• **ASSIGNMENT**
Reproduce the data below word for word, setting aside any picture it holds.

──────── PROVIDED DATA ────────

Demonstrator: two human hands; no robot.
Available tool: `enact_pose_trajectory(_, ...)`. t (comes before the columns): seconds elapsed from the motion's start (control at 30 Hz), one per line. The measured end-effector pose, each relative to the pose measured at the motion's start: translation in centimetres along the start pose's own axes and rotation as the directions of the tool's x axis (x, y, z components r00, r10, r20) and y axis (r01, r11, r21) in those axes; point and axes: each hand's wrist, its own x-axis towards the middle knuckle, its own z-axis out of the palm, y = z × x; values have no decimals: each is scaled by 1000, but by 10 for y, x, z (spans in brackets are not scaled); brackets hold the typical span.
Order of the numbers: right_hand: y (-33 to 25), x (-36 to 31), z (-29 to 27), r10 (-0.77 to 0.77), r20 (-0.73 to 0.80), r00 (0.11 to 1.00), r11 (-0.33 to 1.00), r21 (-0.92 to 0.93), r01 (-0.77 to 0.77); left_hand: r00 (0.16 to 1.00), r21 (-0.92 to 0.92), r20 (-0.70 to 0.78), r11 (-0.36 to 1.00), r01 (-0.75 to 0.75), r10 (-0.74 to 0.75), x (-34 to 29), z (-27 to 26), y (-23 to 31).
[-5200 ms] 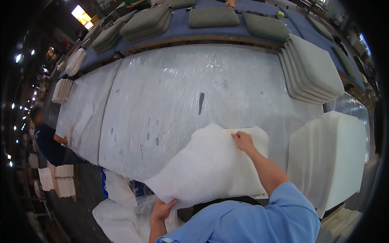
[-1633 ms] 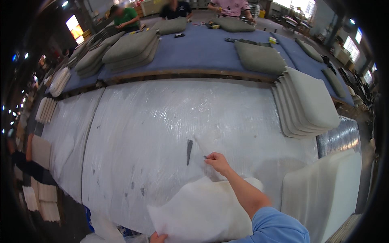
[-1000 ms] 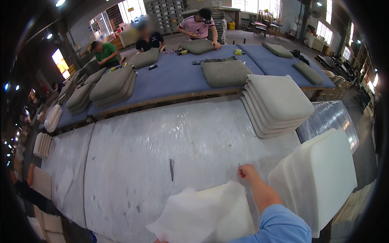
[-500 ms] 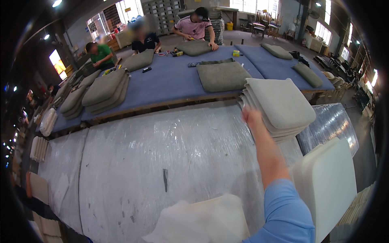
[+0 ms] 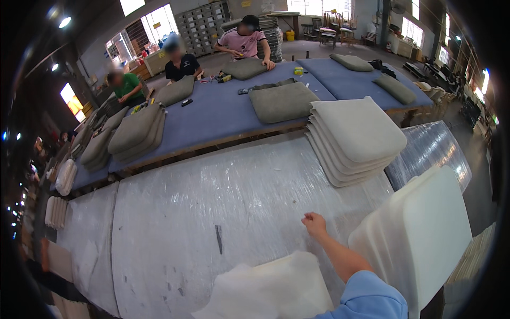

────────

• **PROBLEM SOLUTION**
Demonstrator: two human hands; no robot.
Available tool: `enact_pose_trajectory(_, ...)`. t (comes before the columns): seconds elapsed from the motion's start (control at 30 Hz), one per line. The measured end-effector pose, each relative to the pose measured at the motion's start: translation in centimetres along the start pose's own axes and rotation as the directions of the tool's x axis (x, y, z components r00, r10, r20) and y axis (r01, r11, r21) in those axes; point and axes: each hand's wrist, its own x-axis towards the middle knuckle, its own z-axis out of the palm, y = z × x; values have no decimals: each is scaled by 1000, but by 10 for y, x, z (spans in brackets are not scaled); brackets hold the typical span.
Order of the numbers: right_hand: y (-33 to 25), x (-36 to 31), z (-29 to 27), r10 (-0.77 to 0.77), r20 (-0.73 to 0.80), r00 (0.11 to 1.00), r11 (-0.33 to 1.00), r21 (-0.92 to 0.93), r01 (-0.77 to 0.77); left_hand: r00 (0.16 to 1.00), r21 (-0.92 to 0.92), r20 (-0.70 to 0.78), r11 (-0.36 to 1.00), r01 (-0.75 to 0.75), r10 (-0.74 to 0.75), x (-34 to 29), z (-27 to 26), y (-23 to 31).
[-5200 ms] 
[-1633 ms] 
[-1000 ms] 
[-500 ms] 
[+0 ms] 

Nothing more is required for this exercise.